What to produce -> Output the full listing that appears below, exactly as it is presented.

———

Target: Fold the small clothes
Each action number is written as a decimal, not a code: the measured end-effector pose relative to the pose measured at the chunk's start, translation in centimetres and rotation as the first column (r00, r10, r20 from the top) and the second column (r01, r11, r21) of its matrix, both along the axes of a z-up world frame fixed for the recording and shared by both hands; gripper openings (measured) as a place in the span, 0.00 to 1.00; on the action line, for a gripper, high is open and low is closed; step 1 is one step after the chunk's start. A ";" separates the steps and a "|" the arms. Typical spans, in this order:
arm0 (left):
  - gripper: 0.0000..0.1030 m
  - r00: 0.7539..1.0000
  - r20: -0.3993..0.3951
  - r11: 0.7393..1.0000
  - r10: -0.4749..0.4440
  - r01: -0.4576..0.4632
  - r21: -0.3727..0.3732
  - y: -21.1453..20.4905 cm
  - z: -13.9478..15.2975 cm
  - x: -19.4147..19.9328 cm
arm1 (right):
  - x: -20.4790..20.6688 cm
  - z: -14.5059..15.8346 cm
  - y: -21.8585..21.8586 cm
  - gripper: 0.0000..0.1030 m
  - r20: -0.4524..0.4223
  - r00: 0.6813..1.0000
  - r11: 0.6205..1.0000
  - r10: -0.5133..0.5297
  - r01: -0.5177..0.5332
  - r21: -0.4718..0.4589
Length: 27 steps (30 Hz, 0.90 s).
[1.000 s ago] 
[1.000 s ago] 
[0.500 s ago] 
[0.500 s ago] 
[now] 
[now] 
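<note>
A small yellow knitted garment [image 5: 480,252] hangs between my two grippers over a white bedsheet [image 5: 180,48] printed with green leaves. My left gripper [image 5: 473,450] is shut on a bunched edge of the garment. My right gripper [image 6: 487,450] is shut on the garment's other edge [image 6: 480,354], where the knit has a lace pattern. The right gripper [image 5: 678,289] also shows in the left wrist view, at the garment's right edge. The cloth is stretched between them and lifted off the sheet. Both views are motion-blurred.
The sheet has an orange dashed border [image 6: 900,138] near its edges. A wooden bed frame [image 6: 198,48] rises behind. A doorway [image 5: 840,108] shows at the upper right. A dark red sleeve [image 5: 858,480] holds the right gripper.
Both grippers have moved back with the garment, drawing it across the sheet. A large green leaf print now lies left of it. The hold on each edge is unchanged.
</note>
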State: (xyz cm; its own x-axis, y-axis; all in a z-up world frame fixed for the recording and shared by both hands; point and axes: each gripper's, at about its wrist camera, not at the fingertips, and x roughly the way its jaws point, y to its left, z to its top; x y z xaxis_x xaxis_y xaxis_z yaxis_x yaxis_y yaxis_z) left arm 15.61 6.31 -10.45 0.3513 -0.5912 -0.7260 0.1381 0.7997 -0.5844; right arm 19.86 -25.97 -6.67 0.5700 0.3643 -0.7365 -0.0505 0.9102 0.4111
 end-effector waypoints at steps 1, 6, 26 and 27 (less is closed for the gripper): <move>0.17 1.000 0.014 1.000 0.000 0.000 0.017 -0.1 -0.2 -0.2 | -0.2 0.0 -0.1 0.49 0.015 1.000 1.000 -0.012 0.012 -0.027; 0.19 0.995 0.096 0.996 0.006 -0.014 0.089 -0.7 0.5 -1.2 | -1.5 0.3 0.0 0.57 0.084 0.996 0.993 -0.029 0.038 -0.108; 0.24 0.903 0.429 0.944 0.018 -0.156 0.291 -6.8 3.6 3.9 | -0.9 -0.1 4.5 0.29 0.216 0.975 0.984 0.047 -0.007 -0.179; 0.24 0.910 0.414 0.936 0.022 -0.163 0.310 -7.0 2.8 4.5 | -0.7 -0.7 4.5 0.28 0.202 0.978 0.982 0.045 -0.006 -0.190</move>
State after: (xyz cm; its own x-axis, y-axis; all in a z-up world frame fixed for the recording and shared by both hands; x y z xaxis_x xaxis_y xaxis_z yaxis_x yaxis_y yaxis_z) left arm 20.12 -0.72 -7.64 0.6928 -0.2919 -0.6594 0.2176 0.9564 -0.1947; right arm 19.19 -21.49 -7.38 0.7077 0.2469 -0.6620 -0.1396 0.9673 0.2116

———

Answer box ->
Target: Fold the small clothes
Each action number is written as a decimal, not a code: the measured end-effector pose relative to the pose measured at the chunk's start, translation in centimetres and rotation as the first column (r00, r10, r20 from the top) and the second column (r01, r11, r21) of its matrix, both along the axes of a z-up world frame fixed for the recording and shared by both hands; gripper openings (measured) as a place in the span, 0.00 to 1.00; on the action line, for a gripper, high is open and low is closed; step 1 is one step after the chunk's start. A ";" separates the steps and a "|" the arms. Typical spans, in this order:
arm0 (left):
  - gripper: 0.0000..0.1030 m
  - r00: 0.7539..1.0000
  - r20: -0.3993..0.3951
  - r11: 0.7393..1.0000
  - r10: -0.4749..0.4440
  - r01: -0.4576..0.4632
  - r21: -0.3727..0.3732
  - y: -21.1453..20.4905 cm
  - z: -13.9478..15.2975 cm
  - x: -19.4147..19.9328 cm
arm1 (right):
  - x: -20.4790..20.6688 cm
  - z: -14.5059..15.8346 cm
  - y: -21.8585..21.8586 cm
  - gripper: 0.0000..0.1030 m
  - r20: -0.4524..0.4223
  - r00: 0.6813..1.0000
  - r11: 0.6205..1.0000
  - r10: -0.5133..0.5297
  - r01: -0.5177..0.5332
  - r21: -0.4718..0.4589
Length: 27 steps (30 Hz, 0.90 s).
[1.000 s ago] 
[1.000 s ago] 
[0.500 s ago] 
[0.500 s ago] 
[now] 
[now] 
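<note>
A small yellow knitted garment [image 5: 480,252] hangs between my two grippers over a white bedsheet [image 5: 180,48] printed with green leaves. My left gripper [image 5: 473,450] is shut on a bunched edge of the garment. My right gripper [image 6: 487,450] is shut on the garment's other edge [image 6: 480,354], where the knit has a lace pattern. The right gripper [image 5: 678,289] also shows in the left wrist view, at the garment's right edge. The cloth is stretched between them and lifted off the sheet. Both views are motion-blurred.
The sheet has an orange dashed border [image 6: 900,138] near its edges. A wooden bed frame [image 6: 198,48] rises behind. A doorway [image 5: 840,108] shows at the upper right. A dark red sleeve [image 5: 858,480] holds the right gripper.
Both grippers have moved back with the garment, drawing it across the sheet. A large green leaf print now lies left of it. The hold on each edge is unchanged.
</note>
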State: (xyz cm; its own x-axis, y-axis; all in a z-up world frame fixed for the recording and shared by both hands; point and axes: each gripper's, at about its wrist camera, not at the fingertips, and x roughly the way its jaws point, y to its left, z to its top; x y z xaxis_x xaxis_y xaxis_z yaxis_x yaxis_y yaxis_z) left arm 15.61 6.31 -10.45 0.3513 -0.5912 -0.7260 0.1381 0.7997 -0.5844; right arm 19.86 -25.97 -6.67 0.5700 0.3643 -0.7365 -0.0505 0.9102 0.4111
 end-effector waypoints at steps 1, 6, 26 and 27 (less is closed for the gripper): <move>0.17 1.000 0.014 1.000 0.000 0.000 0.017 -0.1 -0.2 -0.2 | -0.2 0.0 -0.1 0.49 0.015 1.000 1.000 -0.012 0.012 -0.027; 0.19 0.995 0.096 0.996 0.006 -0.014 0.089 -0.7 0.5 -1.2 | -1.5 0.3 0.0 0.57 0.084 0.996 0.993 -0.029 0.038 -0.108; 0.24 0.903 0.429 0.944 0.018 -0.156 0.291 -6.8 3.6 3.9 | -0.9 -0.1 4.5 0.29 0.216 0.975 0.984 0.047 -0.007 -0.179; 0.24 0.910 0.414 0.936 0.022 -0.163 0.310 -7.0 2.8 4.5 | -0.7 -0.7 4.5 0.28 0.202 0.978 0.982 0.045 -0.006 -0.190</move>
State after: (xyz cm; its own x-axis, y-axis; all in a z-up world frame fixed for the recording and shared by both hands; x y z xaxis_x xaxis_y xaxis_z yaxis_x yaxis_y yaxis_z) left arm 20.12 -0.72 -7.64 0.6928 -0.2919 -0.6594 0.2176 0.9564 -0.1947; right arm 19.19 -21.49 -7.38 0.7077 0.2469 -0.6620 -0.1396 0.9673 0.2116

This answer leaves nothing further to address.